Imsak dalam
Kesadaran Berbangsa
Wahyu Iryana ; Pengajar UIN Sunan Gunung Djati Bandung,
Pengurus ICMI Orwil Jabar
REPUBLIKA,
10 Agustus 2012
Pada
bulan Ramadhan ini, sebelum azan Subuh bia sanya kita mengenal istilah imsak.
Sebagian besar orang Indonesia masih ber anggapan bahwa waktu imsak adalah 10
menit menjelang azan Subuh yang ditandai dengan bunyi sirene di beberapa radio
atau televisi. Sebenarnya, ini kurang tepat. Imsak artinya menahan diri dari
hal-hal yang membatalkan puasa (makan, minum, hubungan intim, dan hal lain yang
membatalkan) dari waktu Subuh hingga waktu Maghrib.
Jadi,
ketika kita bangun untuk makan sahur, namun sangat dekat dengan waktu azan
Subuh dan dari radio atau televisi terdengar sirene atau lagu, tidak perlu
khawatir. Kita masih punya waktu 10 menit untuk makan sahur. Merujuk pada
firman Allah dalam surah al-Baqarah ayat 187 bahwasanya puasa dimulai dari
terbit fajar, yaitu berbarengan dengan masuknya waktu Subuh dan berakhir saat
terbenam matahari, yaitu berbarengan dengan masuknya waktu Maghrib. Saat azan
Subuh berkumandang, berarti pada waktu itu juga kita harus menghentikan makan,
minum, dan segala sesuatu yang bisa membatalkan puasa.
Ramadhan
sebagai kawah candradimuka umat Islam untuk melatih diri bersikap sabar, mampu
menahan diri dari perbuatan tercela, dan sadar sosial. Konsep puasa dalam Islam
sangat ideal untuk dipahami bukan hanya dalam balutan simbol belaka, melainkan
juga hendaknya ada implikasi yang positif bagi karakter individu dan kesadaran
berbangsa.
Momentum
Ramadhan patut kiranya untuk mengkritisi dan menata ulang kedirian negara kita
dalam menanggulangi kasus korupsi yang semakin akut. Mental para pemimpin kita
harus selalu diberi sirene agar `imsak' terhadap perbuatan tercela yang
merugikan negara dan mengorup uang rakyat.
Di
sisi lain, Islam yang didaulat oleh umatnya sebagai agama rahmatan lil alamin
memang memiliki doktrin yang bersifat sentrifugal dan sentripetal. Dalam bahasa
sederhana, Islam yang dihayati dengan kesungguhan dapat menciptakan kekuatan
moral dalam diri serta mampu mengubah kondisi bangsa dan negara ke arah lebih
baik. Negeri kita, Indonesia, membutuhkan aktus bermoral yang selalu
diejawantahkan seorang pemimpin.
Inilah
mengapa kemudian rakyat tidak percaya lagi kepada para pemimpin di negeri ini
karena moralitas para pemimpinnya telah mengalami pergeseran paradigmatis,
bukan untuk mengabdi kepada rakyat, melainkan mengabdi pada berhala kekuasaan.

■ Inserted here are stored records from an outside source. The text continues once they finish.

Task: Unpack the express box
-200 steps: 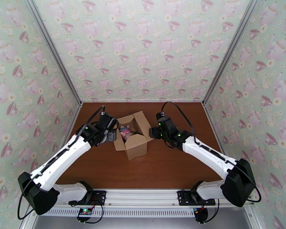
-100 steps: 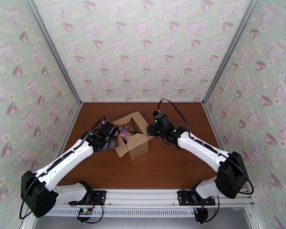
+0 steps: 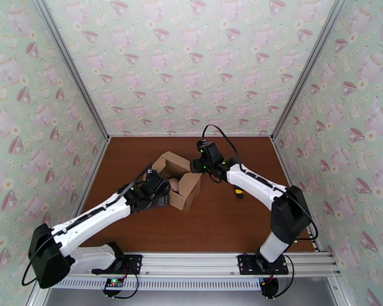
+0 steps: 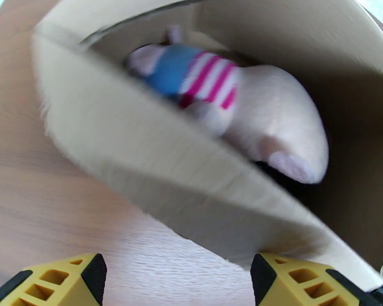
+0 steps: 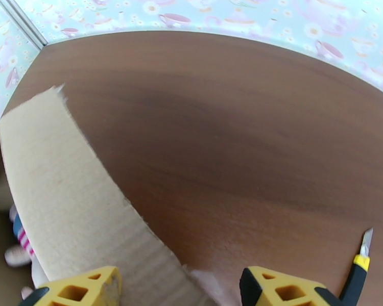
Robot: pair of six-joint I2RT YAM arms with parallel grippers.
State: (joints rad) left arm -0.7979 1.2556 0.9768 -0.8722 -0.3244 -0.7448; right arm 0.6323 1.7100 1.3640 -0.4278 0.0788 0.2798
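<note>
The express box [image 3: 184, 187], upright a moment ago, is tipping over between both jaws, its mouth now facing the released left jaws. The plush doll [image 4: 253, 113] is lying just ahead of them, likely reachable. The released right jaws are straddling a flap [image 5: 64, 200].
</note>
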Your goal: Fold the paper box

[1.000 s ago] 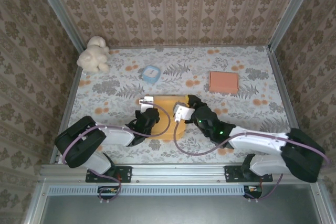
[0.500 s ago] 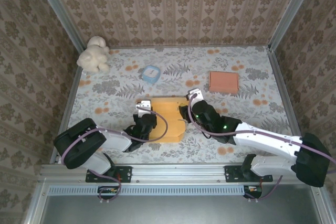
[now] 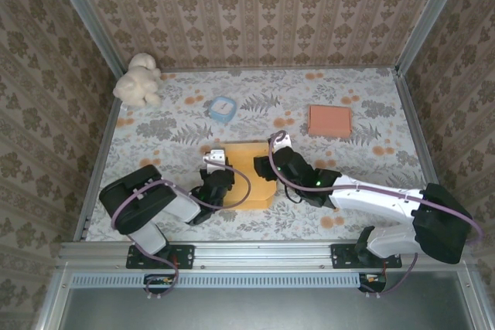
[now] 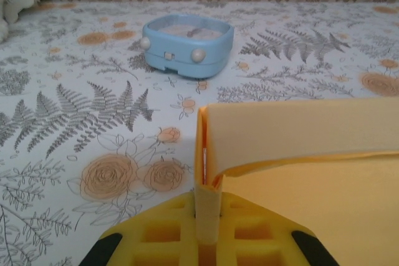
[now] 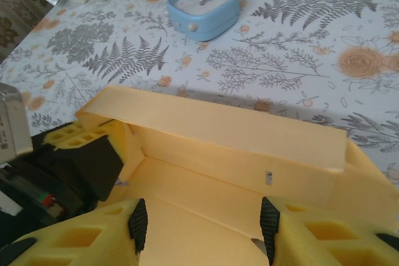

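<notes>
At the centre of the floral counter [image 3: 155, 137], the left jaws pinch the 9 o'clock wall of an open yellow-orange paper box [image 3: 246, 156]. The right jaws stand apart, empty, at its 3 o'clock side. Beyond, at 12 o'clock, sits a pale-blue square clock [image 3: 223, 107].

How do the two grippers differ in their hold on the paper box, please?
The left gripper is shut on the box's left wall; the right gripper stands open, holding nothing. The left sits at the box's left edge, the right at its right edge. Both are yellow-tipped.
</notes>
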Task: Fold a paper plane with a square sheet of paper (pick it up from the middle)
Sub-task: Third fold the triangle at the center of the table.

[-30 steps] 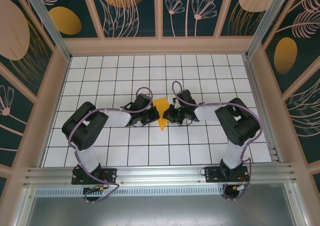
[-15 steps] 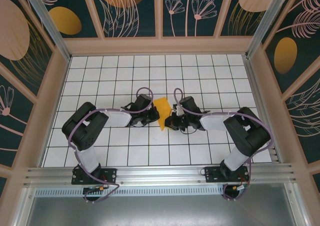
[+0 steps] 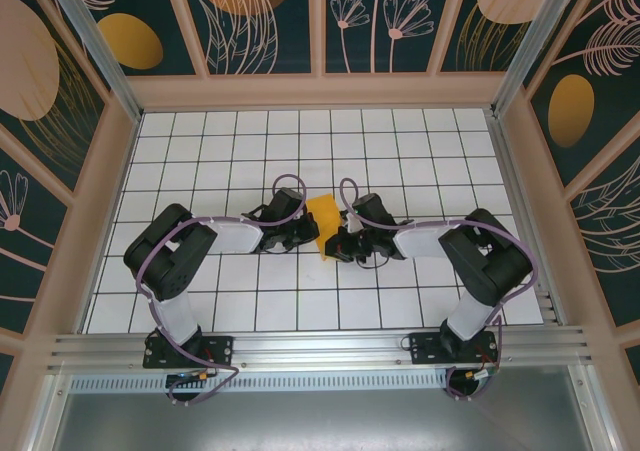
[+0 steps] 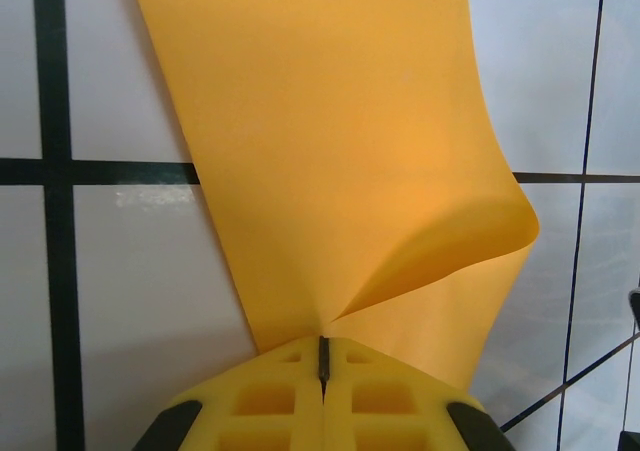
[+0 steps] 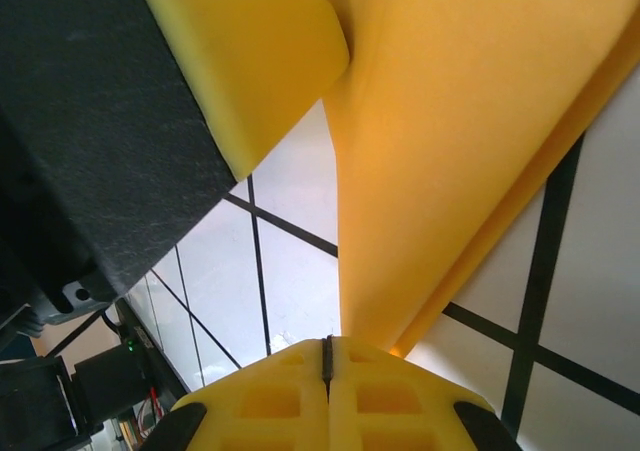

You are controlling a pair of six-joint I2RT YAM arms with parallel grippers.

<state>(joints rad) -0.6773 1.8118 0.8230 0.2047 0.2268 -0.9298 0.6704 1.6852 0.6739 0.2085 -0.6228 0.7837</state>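
While left gripper [image 4: 323,359] and right gripper [image 5: 327,359] pinch it, smooth curled paper [image 4: 330,151]

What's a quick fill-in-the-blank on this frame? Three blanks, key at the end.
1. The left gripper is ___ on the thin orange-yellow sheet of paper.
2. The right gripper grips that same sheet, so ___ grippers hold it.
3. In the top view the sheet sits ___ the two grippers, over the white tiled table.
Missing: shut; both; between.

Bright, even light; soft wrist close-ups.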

Jangan heran kalau ke depan negeri ini harus absen pemimpin yang memiliki
komitmen kuat untuk memajukan negara dan bangsa.
Relevansinya
justru terletak ketika sejarah pengalaman keberagamaan sekarang jauh panggang
dari api dengan nilainilai universal dan pesan substansial yang diajarkan sang
Nabi dan para sahabatnya. Imsak tidak lagi diartikan sebagai sirene dan warning
untuk menghentikan perbuatan-perbuatan yang negatif dan perbuatan tercela
lainnya, seperti melakukan korupsi uang negara yang sejatinya milik rakyat
Indonesia.
Tentu
saja khitah keislaman yang diemban Nabi Muhammad SAW menanamkan keinsafan
tentang fitrah kemanusiaan untuk berserah diri secara total hanya kepada Sang
Khalik (transendensi) dan terlibat aktif membangun bumi manusia yang santun
berkeadaban. Hikayat kelahiran agama selalu dimulai ketika masyarakat sudah
jatuh dalam kutub ekstrem penghambaan terhadap kekuasaan otoriter, pendewaan
terhadap uang, dan kuasa lain yang bersifat duniawi.
Islam
sebagai agama rahmatan lil alamin sewajarnya selalu memberi sirene pada pagi
menjelang manusia beraktivitas sebagai tanda untuk melakuan aktivitas kebaikan
dan memberikan `imsak' permanen terhadap perbuatan-perbuatan yang rentan
merugikan manusia dan Tuhannya. Sesungguhnya, imsak dalam sahur menjelang Subuh
adalah memorandum bagi umat untuk melakukan kritik sekaligus menawarkan hidup
yang berjangkar pada haluan moralitas agar kehidupan menemukan marwahnya di
dunia dan akhirat.
Perisai Diri
Meminjam
istilah Emha Ainun Nadjib bahwa agama kini sedang digadanggadang untuk
memperbaiki masa depan umat manusia, khususnya di Indonesia.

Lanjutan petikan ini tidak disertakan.